WORK INSTRUCTIONS
Exactly as they appear, copy the lines of the listing from the one containing "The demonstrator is" through the final line, both included, and nothing else.

INFORMATION SHOWN
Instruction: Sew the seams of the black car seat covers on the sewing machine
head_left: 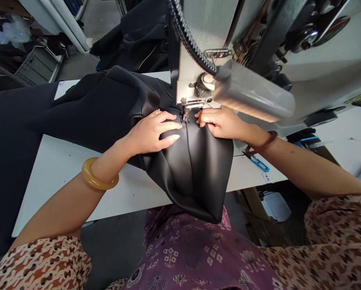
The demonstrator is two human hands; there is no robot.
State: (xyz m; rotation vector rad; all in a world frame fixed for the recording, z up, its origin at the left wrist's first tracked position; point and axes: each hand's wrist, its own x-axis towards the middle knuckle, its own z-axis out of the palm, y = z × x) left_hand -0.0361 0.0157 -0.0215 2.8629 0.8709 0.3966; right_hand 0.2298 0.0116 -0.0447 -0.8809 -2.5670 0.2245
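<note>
Smooth black fabric [207,173], leather-like in its sheen, drapes over the table with a seam running down from the presser foot [185,114] of a sewing machine [188,76]. My left hand [154,131] lies on it just left of the foot, fingers stretched out and slightly apart. On the other side of the foot, my right hand [218,121] has its fingers curled and pressed together on the fabric. The needle tip is too small to make out. The fabric's near end hangs over the table edge.
A lamp [253,90] on a flexible neck hangs close above my right hand. Blue thread snips [260,163] lie on the white table [108,193] at the right. More black fabric [138,38] is heaped behind. A grey crate [38,64] stands at the far left.
</note>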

YOUR RESPONSE
The demonstrator is two human hands; there is no robot.
State: (xyz m; rotation vector rad; all in a world frame fixed for the recording, z up, its origin at the left wrist's first tracked position; point and axes: each hand's wrist, its own x-axis towards the middle knuckle, its own z-axis out of the palm, y = z × x) left_hand -0.0361 0.0157 -0.0215 2.8629 0.8709 0.3966; right_hand 0.2298 0.0116 -0.0447 -0.8809 -2.5670 0.2245
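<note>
Smooth black fabric [207,173], leather-like in its sheen, drapes over the table with a seam running down from the presser foot [185,114] of a sewing machine [188,76]. My left hand [154,131] lies on it just left of the foot, fingers stretched out and slightly apart. On the other side of the foot, my right hand [218,121] has its fingers curled and pressed together on the fabric. The needle tip is too small to make out. The fabric's near end hangs over the table edge.
A lamp [253,90] on a flexible neck hangs close above my right hand. Blue thread snips [260,163] lie on the white table [108,193] at the right. More black fabric [138,38] is heaped behind. A grey crate [38,64] stands at the far left.
</note>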

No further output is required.